Los sabores dominicanos: una apuesta de la cocina originaria como valor para el turismo sustentable

Por: Altagracia Paulino

 

Como la alimentación es obligatoria para mantenernos en pie, los turistas y visitantes extranjeros, además de conocer nuevos horizontes, procuran alimentos sanos y seguros, pero además les gusta conocer la cultura gastronómica de los lugares donde visitan, por lo que esta se convierte en el segundo motivo de los viajeros y en algunos casos el principal.

Históricamente la comida francesa se conoce como de marca mundial, por lo que fue declarada como Patrimonio Cultural Inmaterial de la Humanidad. Lo mismo paso con la gastronomía mejicana. Francia es como una especie de cocina del mundo, por la variedad, la exquisitez, la presentación, pero sobre todo por los sabores de las distintas regiones que ofrecen los galos.

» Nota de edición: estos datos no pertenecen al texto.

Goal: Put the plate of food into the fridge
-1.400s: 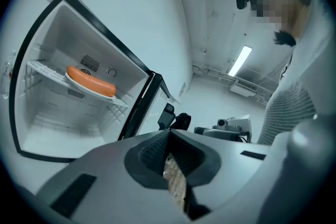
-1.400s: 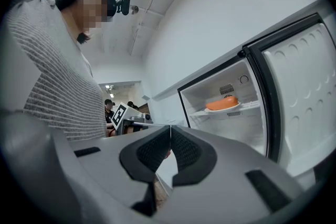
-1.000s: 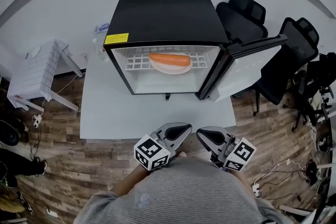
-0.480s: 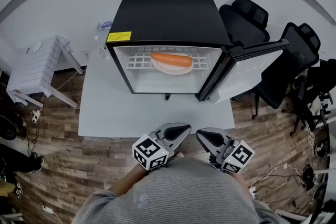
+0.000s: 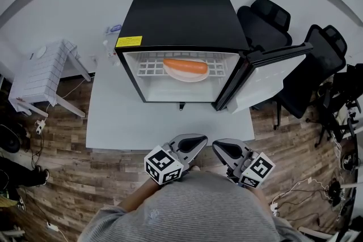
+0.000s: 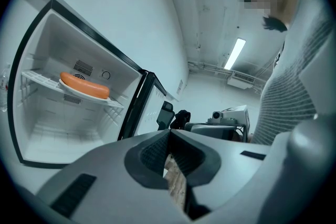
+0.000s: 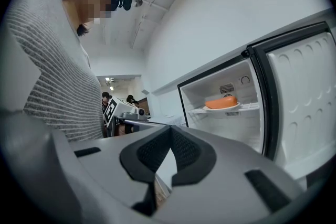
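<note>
A white plate (image 5: 185, 73) with an orange sausage (image 5: 185, 65) rests on the wire shelf inside the open black mini fridge (image 5: 181, 20). The same plate (image 6: 79, 91) shows in the left gripper view, and the plate (image 7: 223, 106) shows again in the right gripper view. The fridge door (image 5: 266, 77) stands swung open to the right. My left gripper (image 5: 195, 141) and right gripper (image 5: 218, 147) are held close to my body, off the table's near edge, far from the fridge. Both are shut with nothing between their jaws.
The fridge sits on a white table (image 5: 125, 119). A white slatted stool (image 5: 39, 76) stands to the left. Black office chairs (image 5: 266, 20) crowd the right side behind the open door. Wooden floor (image 5: 74, 178) lies below the table edge.
</note>
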A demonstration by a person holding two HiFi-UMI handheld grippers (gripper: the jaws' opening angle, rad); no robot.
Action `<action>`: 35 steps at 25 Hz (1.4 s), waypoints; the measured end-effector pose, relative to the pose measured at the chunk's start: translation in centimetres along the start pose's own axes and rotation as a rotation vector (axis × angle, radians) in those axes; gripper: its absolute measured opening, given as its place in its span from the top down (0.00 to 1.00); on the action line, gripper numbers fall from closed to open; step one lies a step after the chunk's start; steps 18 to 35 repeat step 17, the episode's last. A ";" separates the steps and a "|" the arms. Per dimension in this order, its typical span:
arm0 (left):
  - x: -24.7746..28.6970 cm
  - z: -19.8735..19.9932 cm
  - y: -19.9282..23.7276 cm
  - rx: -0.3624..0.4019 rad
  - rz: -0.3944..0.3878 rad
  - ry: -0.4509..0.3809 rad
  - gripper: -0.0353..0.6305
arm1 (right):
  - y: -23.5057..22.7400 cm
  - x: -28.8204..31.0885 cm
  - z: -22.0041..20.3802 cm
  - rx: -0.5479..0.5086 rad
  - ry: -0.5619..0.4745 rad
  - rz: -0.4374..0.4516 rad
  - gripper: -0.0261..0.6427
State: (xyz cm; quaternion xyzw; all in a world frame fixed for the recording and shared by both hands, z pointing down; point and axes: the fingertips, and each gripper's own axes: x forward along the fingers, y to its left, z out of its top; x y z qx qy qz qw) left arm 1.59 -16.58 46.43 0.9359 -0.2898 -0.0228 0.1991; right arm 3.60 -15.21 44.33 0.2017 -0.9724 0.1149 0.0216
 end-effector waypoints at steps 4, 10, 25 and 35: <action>0.0 -0.1 -0.2 0.005 -0.001 0.005 0.93 | 0.0 -0.1 -0.1 0.003 -0.001 -0.002 0.94; 0.1 -0.3 -0.2 0.011 0.002 0.011 0.93 | 0.0 -0.2 -0.2 0.005 -0.001 0.000 0.94; 0.0 -0.4 -0.2 0.012 0.007 0.017 0.93 | 0.0 -0.3 -0.2 0.008 -0.001 -0.002 0.94; 0.0 -0.4 -0.2 0.012 0.007 0.017 0.93 | 0.0 -0.3 -0.2 0.008 -0.001 -0.002 0.94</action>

La comida francesa es una tradición que se inicia a finales del siglo XVIII. La mesa, con un mínimo de seis platos distintos, comenzó a marcarla y los turistas del mundo van a París a saborear los alimentos que se sirven, igual ocurre con los tacos mejicanos.

Con la globalización, la gastronomía ha alcanzado otro nivel. La comida china la conocíamos de manera parcial, porque los inmigrantes chinos llevaron sus hábitos alimenticios a todas partes del mundo y forjaron una marca; lo mismo ocurrió con la comida árabe.

Desde finales del siglo pasado y principio de este, comenzamos a conocer nuevos sabores, como el de la cocina japonesa, que logró colocar el sushi en todas partes así como las distintas formas de comer el pescado y la soja. En Latinoamérica, nos damos el lujo de contar con la segunda cocina más apreciada y valorada del mundo después de la francesa: la comida peruana, que cuenta con 491 platos, tiene como base los sabores originarios de cada una de las regiones que comprenden un ecosistema único, compuesto por la sierra, la amazonia, la costa del norte y del sur que proporciona una riqueza que impresiona. Fue rescatada, puesta en valor y la encontramos en las mesas de las principales capitales del mundo.

Hoy día, la comida peruana es tan valorada como lo es ascender al Machu Pichu, esa maravilla del mundo, a la que la cocina le ha sido añadida como valor y que provoca que todos quieran volver a degustar unas Habas de Lima, un Ají de Gallina, una Causa, o un Ceviche, -plato que al igual que el sushi japonés y el Taco de México, se ha globalizado-.

La cocina peruana no tiene marcha atrás y cada año celebran la Mistura, que es la feria gastronómica más grande de América, a la que asisten miles de comensales y chefs del alta cocina internacional.

En nuestro país, la Fundación Sabores Dominicanos busca justamente el rescate de la comida originaria criolla, a partir de los distintos sabores tradicionales, regionales y de aquellas comunidades que generaron una forma de producir y consumir sus alimentos con los insumos que le proveyó y provee el ecosistema donde están enmarcadas. La fundación Sabores Dominicanos, que preside el investigador y académico Bolívar Troncoso celebrará este viernes y sábado el Cuarto Foro Gastronómico Dominicano, al que asistirá el creador de Mistura, la feria de Perú.

El foro será celebrado en el Alma Máter de la Universidad Autónoma de Santo Domingo. Es una iniciativa que persigue al igual que Perú agregar valor a la principal empresa de la República Dominicana: El Turismo.